→ TASK STATEMENT
Print every entry again, precisely as written.

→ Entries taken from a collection
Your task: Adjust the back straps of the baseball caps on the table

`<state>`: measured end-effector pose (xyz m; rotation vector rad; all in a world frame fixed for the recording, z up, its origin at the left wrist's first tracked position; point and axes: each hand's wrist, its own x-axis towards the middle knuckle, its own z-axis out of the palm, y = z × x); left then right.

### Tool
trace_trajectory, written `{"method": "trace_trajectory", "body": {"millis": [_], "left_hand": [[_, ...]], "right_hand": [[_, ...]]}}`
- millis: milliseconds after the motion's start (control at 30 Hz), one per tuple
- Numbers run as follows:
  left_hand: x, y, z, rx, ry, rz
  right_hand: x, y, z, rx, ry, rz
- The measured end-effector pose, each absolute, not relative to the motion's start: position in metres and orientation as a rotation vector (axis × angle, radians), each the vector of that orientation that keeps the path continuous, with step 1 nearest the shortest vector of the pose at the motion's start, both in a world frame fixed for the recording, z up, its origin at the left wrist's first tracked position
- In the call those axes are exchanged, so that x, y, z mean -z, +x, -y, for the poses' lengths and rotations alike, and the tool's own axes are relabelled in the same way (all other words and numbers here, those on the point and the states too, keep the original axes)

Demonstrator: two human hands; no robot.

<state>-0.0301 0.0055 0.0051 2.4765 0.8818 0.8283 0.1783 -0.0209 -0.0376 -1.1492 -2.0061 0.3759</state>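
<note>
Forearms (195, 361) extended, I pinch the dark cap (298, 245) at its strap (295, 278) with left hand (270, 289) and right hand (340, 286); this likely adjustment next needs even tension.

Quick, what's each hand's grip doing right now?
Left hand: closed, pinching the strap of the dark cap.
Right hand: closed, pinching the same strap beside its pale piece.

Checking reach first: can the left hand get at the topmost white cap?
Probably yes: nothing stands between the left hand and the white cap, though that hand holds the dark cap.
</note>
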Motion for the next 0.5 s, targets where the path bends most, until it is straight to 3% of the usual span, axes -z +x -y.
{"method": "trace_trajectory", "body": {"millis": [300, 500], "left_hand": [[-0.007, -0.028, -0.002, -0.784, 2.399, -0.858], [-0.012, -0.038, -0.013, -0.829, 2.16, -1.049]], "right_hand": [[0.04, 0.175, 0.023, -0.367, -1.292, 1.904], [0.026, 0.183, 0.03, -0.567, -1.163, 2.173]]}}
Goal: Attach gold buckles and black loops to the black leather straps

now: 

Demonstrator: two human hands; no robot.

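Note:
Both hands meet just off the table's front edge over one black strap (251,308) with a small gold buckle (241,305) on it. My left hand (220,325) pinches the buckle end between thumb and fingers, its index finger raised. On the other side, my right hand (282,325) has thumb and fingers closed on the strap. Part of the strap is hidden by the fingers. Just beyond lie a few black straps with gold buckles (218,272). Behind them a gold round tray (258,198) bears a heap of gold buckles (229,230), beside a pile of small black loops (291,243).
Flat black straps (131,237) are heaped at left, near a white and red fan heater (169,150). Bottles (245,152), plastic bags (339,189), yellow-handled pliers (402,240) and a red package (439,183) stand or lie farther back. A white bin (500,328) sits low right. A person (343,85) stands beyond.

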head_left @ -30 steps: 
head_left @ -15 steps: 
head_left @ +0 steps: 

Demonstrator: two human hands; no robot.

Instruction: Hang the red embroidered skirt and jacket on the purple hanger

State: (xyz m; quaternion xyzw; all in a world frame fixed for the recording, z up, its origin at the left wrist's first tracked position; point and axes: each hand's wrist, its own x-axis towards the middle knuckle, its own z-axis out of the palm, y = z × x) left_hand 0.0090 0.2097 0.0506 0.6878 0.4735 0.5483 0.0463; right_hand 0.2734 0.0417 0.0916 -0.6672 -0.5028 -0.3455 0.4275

→ WRITTEN RESPONSE
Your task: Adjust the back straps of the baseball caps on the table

`<state>`: measured end-effector pose (xyz m; rotation vector rad; all in a world frame fixed for the recording, z up, its origin at the left wrist's first tracked position; point and axes: each hand's wrist, its own x-axis towards the middle knuckle, its own z-axis out of the palm, y = z × x); left then right.

### Tool
trace_trajectory, written `{"method": "trace_trajectory", "body": {"millis": [_], "left_hand": [[_, ...]], "right_hand": [[_, ...]]}}`
- millis: milliseconds after the motion's start (control at 30 Hz), one per tuple
- Numbers run as follows:
  left_hand: x, y, z, rx, ry, rz
  right_hand: x, y, z, rx, ry, rz
- The measured end-effector pose, each absolute, not relative to the motion's start: position in metres and orientation as a rotation vector (axis × angle, radians), each the vector of that orientation that keeps the path continuous, with step 1 nearest the shortest vector of the pose at the motion's start, both in a world frame fixed for the recording, z up, its origin at the left wrist's first tracked position
- In the call those axes are exchanged, so that x, y, z mean -z, +x, -y, for the poses' lengths and rotations alike, and the tool's own axes are relabelled in the same way (all other words and numbers here, those on the point and the states too, keep the original axes)

Demonstrator: two human hands; no robot.

<state>-0.0301 0.0055 0.0051 2.4765 0.8818 0.8283 0.1783 -0.0209 -0.0376 -1.1492 -2.0061 0.3759</state>
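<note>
Forearms (195, 361) extended, I pinch the dark cap (298, 245) at its strap (295, 278) with left hand (270, 289) and right hand (340, 286); this likely adjustment next needs even tension.

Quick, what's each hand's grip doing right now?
Left hand: closed, pinching the strap of the dark cap.
Right hand: closed, pinching the same strap beside its pale piece.

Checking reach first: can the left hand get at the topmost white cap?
Probably yes: nothing stands between the left hand and the white cap, though that hand holds the dark cap.
</note>
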Motion for the next 0.5 s, targets where the path bends most, until it is straight to 3% of the usual span, axes -z +x -y.
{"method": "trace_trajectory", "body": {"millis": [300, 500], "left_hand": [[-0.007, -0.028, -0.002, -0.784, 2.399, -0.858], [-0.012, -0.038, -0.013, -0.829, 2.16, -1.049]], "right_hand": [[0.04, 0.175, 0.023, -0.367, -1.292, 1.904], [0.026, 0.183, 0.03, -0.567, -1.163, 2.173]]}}
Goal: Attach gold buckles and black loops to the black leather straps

now: 

Demonstrator: two human hands; no robot.

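Note:
Both hands meet just off the table's front edge over one black strap (251,308) with a small gold buckle (241,305) on it. My left hand (220,325) pinches the buckle end between thumb and fingers, its index finger raised. On the other side, my right hand (282,325) has thumb and fingers closed on the strap. Part of the strap is hidden by the fingers. Just beyond lie a few black straps with gold buckles (218,272). Behind them a gold round tray (258,198) bears a heap of gold buckles (229,230), beside a pile of small black loops (291,243).
Flat black straps (131,237) are heaped at left, near a white and red fan heater (169,150). Bottles (245,152), plastic bags (339,189), yellow-handled pliers (402,240) and a red package (439,183) stand or lie farther back. A white bin (500,328) sits low right. A person (343,85) stands beyond.
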
head_left @ -30 steps: 
head_left @ -15 steps: 
head_left @ +0 steps: 

Demonstrator: two human hands; no robot.

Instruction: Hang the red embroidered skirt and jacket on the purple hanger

State: (xyz m; quaternion xyzw; all in a world frame fixed for the recording, z up, its origin at the left wrist's first tracked position; point and axes: each hand's wrist, its own x-axis towards the middle knuckle, its own z-axis out of the palm, y = z × x) left_hand 0.0090 0.2097 0.0506 0.6878 0.4735 0.5483 0.0463; right_hand 0.2734 0.0417 0.0916 -0.6672 -0.5028 -0.3455 0.4275

No more output is needed for this exercise.